Le aree con maggior prevalenza, come servizi per tossicodipendenti e carceri, devono continuare ad aumentare i test. Occorre poi promuovere test opportunistici in ospedali, anche in reparti dove il rischio non è il primo sospetto, e coinvolgere i medici di medicina generale per monitorare e invitare chi non si è ancora sottoposto a screening.

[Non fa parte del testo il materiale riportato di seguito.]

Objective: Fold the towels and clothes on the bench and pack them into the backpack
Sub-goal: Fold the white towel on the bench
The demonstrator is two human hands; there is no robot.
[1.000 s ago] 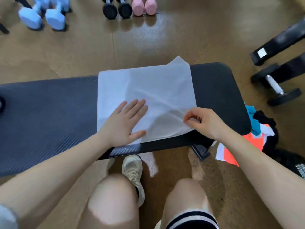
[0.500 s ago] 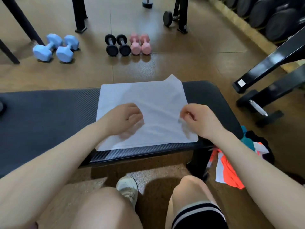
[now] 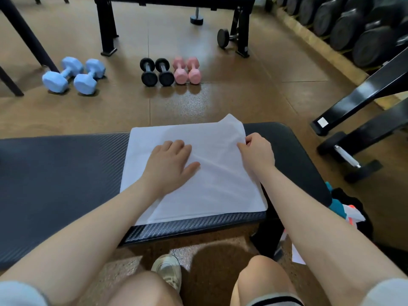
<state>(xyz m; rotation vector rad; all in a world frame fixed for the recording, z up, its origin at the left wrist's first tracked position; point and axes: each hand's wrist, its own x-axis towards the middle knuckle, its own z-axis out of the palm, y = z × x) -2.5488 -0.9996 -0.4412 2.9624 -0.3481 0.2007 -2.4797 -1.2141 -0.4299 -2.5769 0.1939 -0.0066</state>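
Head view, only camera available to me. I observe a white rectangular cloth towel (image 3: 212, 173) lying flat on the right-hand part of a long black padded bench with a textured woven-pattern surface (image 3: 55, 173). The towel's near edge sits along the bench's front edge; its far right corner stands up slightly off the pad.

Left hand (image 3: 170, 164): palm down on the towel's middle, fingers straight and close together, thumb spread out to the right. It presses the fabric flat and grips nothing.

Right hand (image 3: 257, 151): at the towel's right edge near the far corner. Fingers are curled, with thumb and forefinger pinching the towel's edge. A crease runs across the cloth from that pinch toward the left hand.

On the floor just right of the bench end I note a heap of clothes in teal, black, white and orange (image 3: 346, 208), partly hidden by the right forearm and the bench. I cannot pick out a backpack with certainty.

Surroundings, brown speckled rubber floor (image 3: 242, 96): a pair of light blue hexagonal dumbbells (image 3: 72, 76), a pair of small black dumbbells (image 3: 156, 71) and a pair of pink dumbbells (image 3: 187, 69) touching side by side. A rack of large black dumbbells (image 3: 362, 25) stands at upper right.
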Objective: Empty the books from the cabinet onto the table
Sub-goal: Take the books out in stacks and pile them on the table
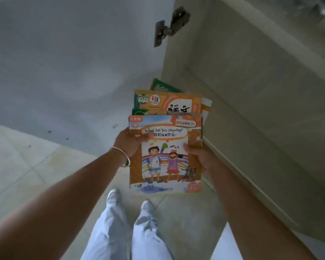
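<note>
You are holding stack of books (165, 147) in both hands, out in front of you above tiled floor (26, 166); left hand (129, 142) gripping left edge, thumb on top cover; right hand (197, 156) gripping right edge; open cabinet door (73, 62) hanging behind, cabinet (261, 109) sitting at your right

Home: tiled floor (26, 166), cabinet door (64, 62)
</note>
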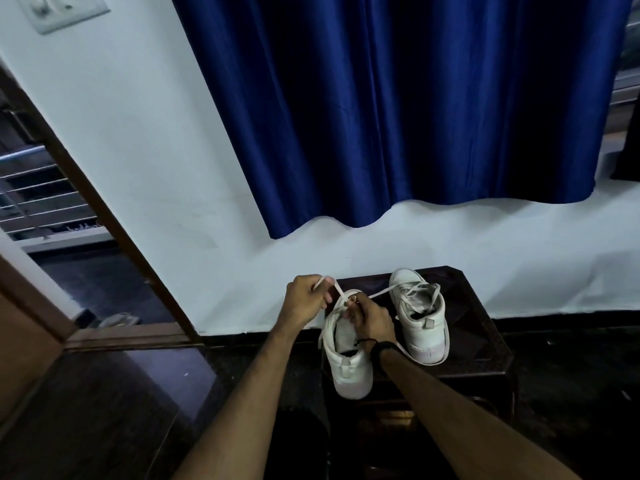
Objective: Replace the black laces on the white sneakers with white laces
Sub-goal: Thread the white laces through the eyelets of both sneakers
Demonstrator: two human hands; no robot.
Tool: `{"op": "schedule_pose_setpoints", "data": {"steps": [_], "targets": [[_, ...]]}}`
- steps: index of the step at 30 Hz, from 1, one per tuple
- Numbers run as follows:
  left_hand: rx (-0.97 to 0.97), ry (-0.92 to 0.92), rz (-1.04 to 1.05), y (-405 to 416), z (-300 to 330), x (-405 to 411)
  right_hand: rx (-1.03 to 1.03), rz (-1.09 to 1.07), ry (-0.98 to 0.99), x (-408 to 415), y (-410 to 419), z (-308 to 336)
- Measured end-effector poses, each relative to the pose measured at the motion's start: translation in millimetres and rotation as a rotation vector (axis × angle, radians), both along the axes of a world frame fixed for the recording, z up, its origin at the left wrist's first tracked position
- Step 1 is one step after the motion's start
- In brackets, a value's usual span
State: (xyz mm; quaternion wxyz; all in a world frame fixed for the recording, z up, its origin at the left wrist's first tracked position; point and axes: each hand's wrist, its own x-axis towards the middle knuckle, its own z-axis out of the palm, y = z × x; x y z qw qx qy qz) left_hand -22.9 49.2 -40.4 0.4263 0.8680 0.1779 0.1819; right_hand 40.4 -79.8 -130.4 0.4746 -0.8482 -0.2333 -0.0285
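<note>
Two white sneakers stand on a small dark wooden table [485, 362], heels toward the camera: the left sneaker [348, 362] near the table's front-left edge and the right sneaker [420, 317] just beside it, set a little farther back. Two bare hands work over the left one. The left hand [304, 301] is raised off the shoe's left side, its grip pinched on one strand of the white lace [337, 292], which runs taut from the fingers down to the top of the shoe. The right hand [372, 320] sits on the shoe's opening, its grip closed on the lace where the strands cross; another strand leads from there up and right toward the toe of the right sneaker. A dark band [382, 346] circles the right wrist. The right sneaker carries a white lace of its own [414, 289], lying loose across its tongue. Behind the table rises a pale wall [156, 150] with one deep blue curtain [398, 98] hanging over it and a switch plate [64, 10] at the upper left. The floor [104, 410] is dark and glossy, and a brown door frame [104, 209] slants along the left side, with rails visible beyond it.
</note>
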Motion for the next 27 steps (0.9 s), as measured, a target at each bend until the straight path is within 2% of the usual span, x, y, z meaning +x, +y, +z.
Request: {"op": "schedule_pose_setpoints", "data": {"steps": [5, 7, 10, 12, 16, 18, 20, 22, 24, 27], "targets": [[-0.134, -0.210, 0.092, -7.1, -21.4, -6.8, -0.080, 0.021, -0.106, 2.7, -1.0, -1.3], [-0.309, -0.276, 0.084, -15.3, -15.9, -7.7, -0.122, 0.015, -0.131, 1.1, -1.2, 1.2], [-0.704, -0.394, 0.105, -28.0, -6.8, -10.1, -0.188, 0.012, -0.155, -2.1, -0.8, 1.9], [-0.796, -0.392, 0.157, -31.6, -10.5, -6.9, -0.216, 0.018, -0.168, -4.7, 0.2, 3.7], [-0.756, -0.382, 0.229, -37.4, -40.2, -2.0, -0.300, 0.007, -0.215, -6.8, -1.4, 8.4], [-0.671, -0.375, 0.242, -35.5, -51.6, -2.3, -0.318, 0.029, -0.275, -7.5, -6.1, 11.9], [-0.492, -0.359, 0.210, -33.9, -56.0, 1.3, -0.316, 0.021, -0.373, -8.8, -7.4, 13.4], [-0.230, -0.349, 0.197, -36.8, -57.8, 7.9, -0.334, 0.022, -0.404, -8.6, -4.1, 12.2], [-0.080, -0.371, 0.218, -47.4, -59.8, 13.5, -0.246, 0.017, -0.376, -9.3, -2.7, 10.8], [-0.126, -0.427, 0.245, -57.7, -66.6, 20.9, -0.050, -0.055, -0.283, -15.9, -4.5, 17.4]]}}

In alcuni territori, l’analisi precoce ha rivelato che oltre un terzo dei positivi ha già danni al fegato avanzati, evidenziando l’urgenza di ampliare e finanziarie le campagne di screening. Non tutti i fondi stanziati sono stati spesi, e la copertura necessita di criteri più estesi e strategie più efficaci sul territorio.
L’impegno di gilead e le prospettive per il futuro
Nel contesto nazionale, gilead ha specificato l’impegno concreto nel sostenere lo screening per le epatiti virali in popolazioni non raggiunte dalla campagna governativa. L’azienda supporta progetti di testing in centri ospedalieri e residenze sanitarie assistite, contribuendo a estendere l’accesso alla diagnosi precoce.
La capacità di individuare chi è infetto e di portarlo rapidamente alle cure resta la chiave per ridurre la diffusione del virus e prevenire complicazioni gravi come la cirrosi e il tumore al fegato. L’esperienza italiana conferma che raggiungere le fasce più fragili con azioni mirate e integrate può migliorare i risultati e avvicinare l’obiettivo dell’eliminazione dell’epatite virale nel prossimo decennio.